However, in typical super-size fashion, the U.S. appears to be blossoming into
CA-MRSA central. Countries like Austria,
Netherlands, Korea and Hong Kong have published information about
incidence of CA-MRSA. Places as far ranging as Canada, Australia and
Scandinavia which have virtually no hospital-acquired infections
(HA-MRSA) have reported an increase in CA-MRSA. In response, the National Institutes of Health (NIH)
recently funded a $9 million study aimed at identifying the most
effective weapons against MRSA and $115 Million to understand
bacterial flora in human.
This bacteria is reported to rampant in the U.S.
since 2007. CA-MRSA infects more than 150 Britons last year and the
figure is rising by more than 30 per cent a year but the true scale has
not been fully reported in UK. It is the most common cause of infectious
disease in people going into A&E in the U.S. UK Health care officials
don't think it is a major problem yet because are not really looking for
it. The NHS plans to start screening for this infection in March 2008.
New research on the threat of
community-acquired MRSA (CA-MRSA) in primary care (UK) shows that
as many as
one in five patients who contract MRSA in the community are dead within
a year.
This is a not a
virus
and you cannot fight this infection like a common cold or flu. Bacteria is a living cell with nucleus, genes and other structures
similar to our body cells. Virus only has genes and is not said to be a
living organism. There is a new bacteria which is smaller than virus is
now known as Nanobacta.
The bacteria is commonly
carried on the skin around 30% of the healthy people (adults and
children). This bacteria has now become immune to all known antibiotics
and so is lethal if they enter your bloodstream.
The
bacteria has toxin which can destroys infection-fighting white blood
cells (immunity), putting fit, young, healthy people - including
children and babies - at threat. MRSA uses complex mechanisms to avoid
destruction by neutrophils, (human
white blood cells
that ingest and destroy bacteria).
CA-MRSA senses danger when it is exposed
to the killer chemicals released by neutrophils-such as
hydrogen peroxide,
hypochlorous acid (the active component of household bleach) or
antimicrobial proteins. The bacterium escapes harm
and turns the tables on the white blood cells, destroying them.
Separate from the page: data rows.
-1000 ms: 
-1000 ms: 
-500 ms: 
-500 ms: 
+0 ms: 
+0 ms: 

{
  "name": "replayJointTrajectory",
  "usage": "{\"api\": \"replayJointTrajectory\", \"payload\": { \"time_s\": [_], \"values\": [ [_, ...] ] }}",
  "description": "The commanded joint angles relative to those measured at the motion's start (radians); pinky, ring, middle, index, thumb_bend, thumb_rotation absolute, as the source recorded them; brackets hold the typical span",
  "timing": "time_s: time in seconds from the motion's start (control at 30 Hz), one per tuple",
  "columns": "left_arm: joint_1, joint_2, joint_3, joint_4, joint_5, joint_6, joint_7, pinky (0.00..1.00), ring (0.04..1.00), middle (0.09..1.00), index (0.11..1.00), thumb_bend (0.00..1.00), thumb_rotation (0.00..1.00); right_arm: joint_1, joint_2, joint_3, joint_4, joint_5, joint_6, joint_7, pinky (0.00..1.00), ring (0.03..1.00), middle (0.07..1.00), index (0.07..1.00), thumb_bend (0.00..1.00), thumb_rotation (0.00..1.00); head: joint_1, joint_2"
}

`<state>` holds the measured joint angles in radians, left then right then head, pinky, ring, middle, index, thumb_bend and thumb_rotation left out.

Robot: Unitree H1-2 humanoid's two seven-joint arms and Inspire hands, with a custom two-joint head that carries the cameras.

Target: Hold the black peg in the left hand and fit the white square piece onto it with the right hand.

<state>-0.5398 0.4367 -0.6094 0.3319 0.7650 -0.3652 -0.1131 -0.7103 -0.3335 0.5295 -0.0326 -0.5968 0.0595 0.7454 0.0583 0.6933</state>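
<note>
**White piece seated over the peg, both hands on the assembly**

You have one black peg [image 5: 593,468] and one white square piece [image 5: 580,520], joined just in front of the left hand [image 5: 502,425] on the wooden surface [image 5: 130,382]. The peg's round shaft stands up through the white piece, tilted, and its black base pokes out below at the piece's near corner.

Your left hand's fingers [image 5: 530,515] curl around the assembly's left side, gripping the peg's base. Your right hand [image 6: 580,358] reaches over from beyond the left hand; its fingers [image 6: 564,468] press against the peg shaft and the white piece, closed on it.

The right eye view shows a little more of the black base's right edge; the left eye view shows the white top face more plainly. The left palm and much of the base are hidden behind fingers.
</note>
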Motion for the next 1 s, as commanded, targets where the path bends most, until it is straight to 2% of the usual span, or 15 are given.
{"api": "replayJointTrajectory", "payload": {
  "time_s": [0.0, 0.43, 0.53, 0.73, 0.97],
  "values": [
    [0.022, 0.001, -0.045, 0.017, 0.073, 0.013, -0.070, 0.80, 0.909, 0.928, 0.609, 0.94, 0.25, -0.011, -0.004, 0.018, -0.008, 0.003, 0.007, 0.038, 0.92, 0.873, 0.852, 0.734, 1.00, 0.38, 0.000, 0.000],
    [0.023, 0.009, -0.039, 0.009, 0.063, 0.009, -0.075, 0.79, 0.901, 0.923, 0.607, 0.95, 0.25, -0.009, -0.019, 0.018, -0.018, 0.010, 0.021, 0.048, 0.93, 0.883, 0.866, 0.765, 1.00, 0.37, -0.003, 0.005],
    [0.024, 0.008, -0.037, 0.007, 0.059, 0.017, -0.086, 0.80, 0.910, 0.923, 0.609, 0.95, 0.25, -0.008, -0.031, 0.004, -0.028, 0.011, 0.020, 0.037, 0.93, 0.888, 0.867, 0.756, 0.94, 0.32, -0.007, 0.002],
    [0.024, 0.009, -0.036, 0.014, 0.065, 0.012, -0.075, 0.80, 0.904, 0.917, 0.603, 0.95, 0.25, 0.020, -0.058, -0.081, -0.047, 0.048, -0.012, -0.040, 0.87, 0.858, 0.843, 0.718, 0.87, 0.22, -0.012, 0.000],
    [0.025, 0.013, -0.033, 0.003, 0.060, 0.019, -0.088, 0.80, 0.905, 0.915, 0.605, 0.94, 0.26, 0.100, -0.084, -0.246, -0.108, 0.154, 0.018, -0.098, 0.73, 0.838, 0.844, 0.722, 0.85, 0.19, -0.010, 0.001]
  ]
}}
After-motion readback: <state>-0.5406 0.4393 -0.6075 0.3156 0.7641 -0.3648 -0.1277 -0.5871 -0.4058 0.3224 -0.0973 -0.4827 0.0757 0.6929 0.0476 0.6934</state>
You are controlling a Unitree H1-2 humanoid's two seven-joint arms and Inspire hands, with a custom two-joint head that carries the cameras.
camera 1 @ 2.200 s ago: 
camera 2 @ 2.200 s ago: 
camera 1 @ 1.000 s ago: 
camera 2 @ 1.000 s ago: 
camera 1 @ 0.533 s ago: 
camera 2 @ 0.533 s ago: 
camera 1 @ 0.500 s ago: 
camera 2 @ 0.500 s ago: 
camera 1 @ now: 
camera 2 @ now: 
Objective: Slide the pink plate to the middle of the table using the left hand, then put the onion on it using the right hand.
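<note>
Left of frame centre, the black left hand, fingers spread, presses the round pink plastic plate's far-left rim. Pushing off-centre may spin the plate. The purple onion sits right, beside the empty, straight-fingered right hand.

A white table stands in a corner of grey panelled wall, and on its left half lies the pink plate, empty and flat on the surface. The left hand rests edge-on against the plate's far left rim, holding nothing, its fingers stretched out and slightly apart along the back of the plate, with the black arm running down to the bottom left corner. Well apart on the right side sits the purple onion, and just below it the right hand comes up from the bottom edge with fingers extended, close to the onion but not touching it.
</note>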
Panton-Valentine Leukocidin, or PVL - produced by the
CA-MRSA, which also destroys white blood cells and thus the body's
immune system in five minutes. Healthy person can die within 24 hours of
spread to the lungs due to a form of pneumonia in which the flesh is
rapidly eaten away by enzymes - the Fifty per cent of victims with
necrotising pneumonia die within the first 12-24 hours
New strains
have been reported, Flu-MRSA which is likely to spread this winter and
USA300 has also been isolated from spinal fluid similar to Meningitis.
An estimated 300,000 Britons a year pick up HA-MRSA
while being treated in hospitals and at least 5,000 die but the number
of CA-MRSA infection is estimated to rapidly increase once the screening
is introduced. Doctors and scientists are anxious to prevent
community-acquired MRSA from becoming as devastating as the version
caught in hospitals.
GPs do not know what to look for and how to manage
this infection, so we won’t know how big the problem is until MRSA
problem becomes a major problem. Symptoms range from the superficial but
painful, such as boils, to fatal blood poisoning. Recurrent infections
of the skin, cuts and grazes are properly cleaned and covered.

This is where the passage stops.